Com o título 'Portugal plays bigger than its size', o artigo do jornalista Aitor Hernández-Morales traça o percurso diplomático português desde a restauração da democracia em 1974, destacando que nenhum outro país da União Europeia colocou tantos nomes em cargos de topo nas instituições comunitárias. O texto recorda que Portugal já teve presidentes da Comissão Europeia, do Tribunal de Contas, do Eurogrupo e do Comité das Regiões, além de António Costa presidir atualmente ao Conselho Europeu e de António Guterres liderar as Nações Unidas.
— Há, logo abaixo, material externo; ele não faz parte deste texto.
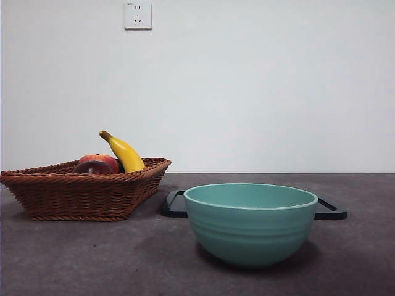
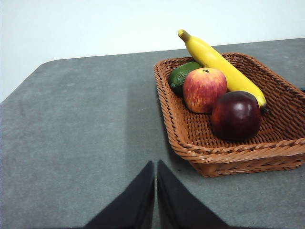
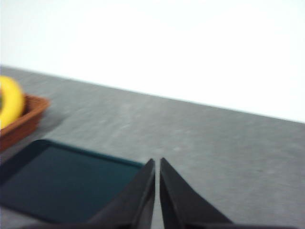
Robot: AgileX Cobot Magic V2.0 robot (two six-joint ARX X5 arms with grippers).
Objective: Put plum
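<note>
- Since nothing has been picked up yet, the glossy dark maroon plum (image 2: 236,115) sits in the woven brown wicker basket (image 2: 190,138), close to the near rim, which makes it the easiest fruit to get at from the left side.
- Right behind it is the red-orange apple-like fruit (image 2: 204,89), touching or nearly so, with the long yellow banana (image 2: 221,64) leaning along the far side and a green fruit (image 2: 183,75) tucked in the back corner. So a grab has to come from above or from the open front, I'd guess, or it'll shove the neighbours.
- Left hand (image 2: 156,188) hovers over bare grey counter (image 2: 76,138) beside the basket, jaws pressed together, holding nothing. It'd have to spread before going for the plum.
- Right hand (image 3: 157,186) is also pressed together and empty, hanging near the flat dark tray (image 3: 62,183).
- Front view shows an empty teal ceramic bowl (image 1: 250,223) standing in front of that tray, well apart from the basket. The task doesn't say where the plum goes; the bowl looks like the likely spot, but that's my guess.
</note>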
A Politico sublinha ainda a recente vitória diplomática na conquista de um lugar não permanente no Conselho de Segurança da ONU, derrotando a Alemanha, um país com maior peso económico e influência global.
O antigo secretário de Estado da Internacionalização Bernardo Ivo Cruz é citado no artigo, explicando que a aposta portuguesa nos cargos internacionais é uma questão de sobrevivência: um país pequeno depende do multilateralismo para garantir os seus interesses estratégicos. "Ser um país pequeno é, na verdade, uma vantagem, porque ninguém tem medo de nós."
O artigo estabelece uma ponte direta entre a diplomacia e o futebol, argumentando que uma eventual vitória no Mundial reforçaria o prestígio internacional de Portugal. Ivo Cruz destaca ainda o ambiente festivo desta edição do torneio, com escoceses a desfilar de gaitas-de-foles pelas cidades americanas e noruegueses a encantar os espectadores com os seus rituais como prova de que, num momento de enorme tensão global, o desporto continua a unir.